『 呼びかけに答える 』

2016年1月17日(日)
サムエル記上3:1-10,ヨハネ福音書1:43-51

今日は阪神大震災からまる21年の日である。私は震災当時は神戸の住民ではなかったが、その後ボランティアに出かけたことがきっかけとなって神戸の教会に招聘され、17年間神戸の教会で牧師をつとめた。先輩の牧師から「震災の神戸の教会に来てくれないか」と声をかけられた時、「これを断ったら一生後悔する」という思いでお受けすることを決意した。その時の思いをひと言で表現するならば、「呼ばれた」という言葉に尽きる。
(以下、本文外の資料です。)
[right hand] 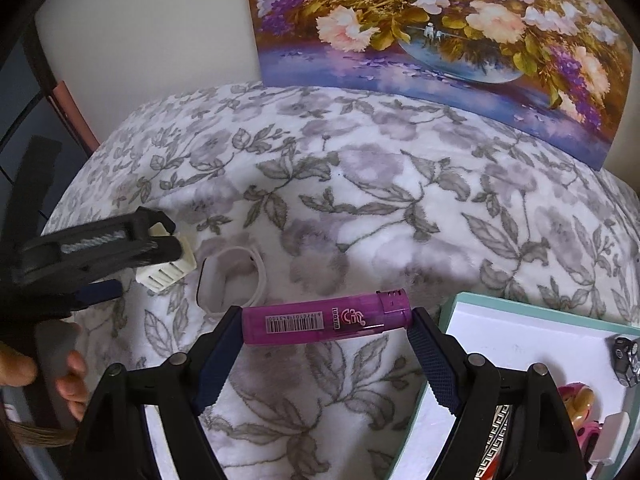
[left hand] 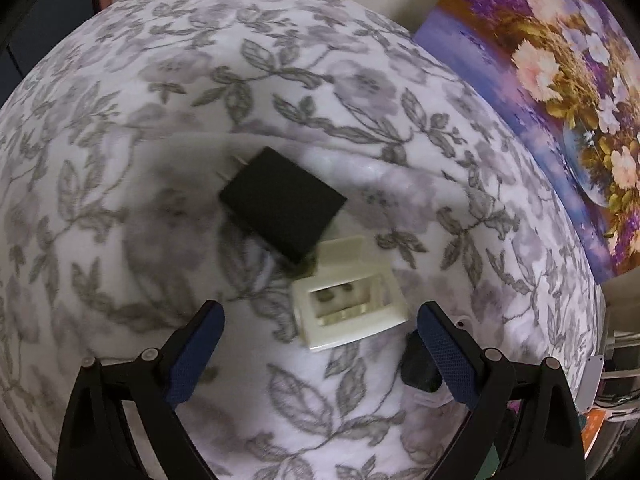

内田樹さんは、修士論文を書くためにレヴィナスという哲学者の本を読んでいた時、本の向こうから「呼ばれた」という経験を書いておられる。そこに書かれてある内容は極めて難解であり、ひとつも理解できなかったが、「ここには生涯かけて取り組むものがある。」と確信されたという。

「召命」という言葉がある。クリスチャンになる決断をしたり、特に牧師になる志を立てる時によく用いられる言葉である。それは、自らが熟考し納得して選択する、というよりは、「呼びかけに答える」という経験に近いと言えるかも知れない。

旧約聖書の箇所は、後に大預言者として活躍するサムエルの召命物語だ。まだ幼かったサムエルは、神殿の祭司・エリのもとである夜、自分の名前を呼ぶ声を聞く。「それは神さまからの呼びかけだ。」と悟ったエリは、呼びかけに答える言葉をサムエルに教える。「しもべは聞きます。主よ、お話し下さい。」この思いをもって神の言葉を聴く、ということ。それが最もふさわしい祈りの姿であり、呼びかけに答える者としての在り方であろう。

とは言っても、神の呼びかけは、ラジオやオーディオのスピーカーから流れてくるような「音声」で届くわけではない。どんな風に、どんな時にその呼びかけは聞こえてくるのだろうか。私たちはどうすれば、それが神の呼びかけであると気付くことができるのだろうか。それはその時にすぐ分かる、というよりも、多くの場合、後でふりかえる時に分かるものではないかと思う。

フィリポはイエスからの呼びかけを聞いて、まっすぐにイエスに従った。しかしフィリポからイエスの話を聞いたナタナエルは、「ナザレから何か良いものがでるだろうか。」と最初はその招きを懐疑の思いで受けとめた。しかしその後イエスと出会い、言葉を交わし合う中で気付きが与えられ、最後はイエスに従う者となった。神の呼びかけとはそのように、最初はとてもそうとは思えない形で示されることもあるのだ。フィリポのようにすぐに気付ける人ばかりではない。ナタナエルのような遅い気付きの人もいるだろう。それでもいいのではないか。

神の呼びかけ、それは強く大きな声ではないかも知れない。心の耳を研ぎ澄まさなければ気付けないような、はるかに遠い声かも知れない。あるいはずい分後になって気付くような、すぐには分かりにくい声なのかもしれない。しかし気付いたならば、心を開いて「しもべは聞きます。主よ、お話し下さい。」と答え、その招きの方に向かって小さな一歩を踏み出せる者でありたい。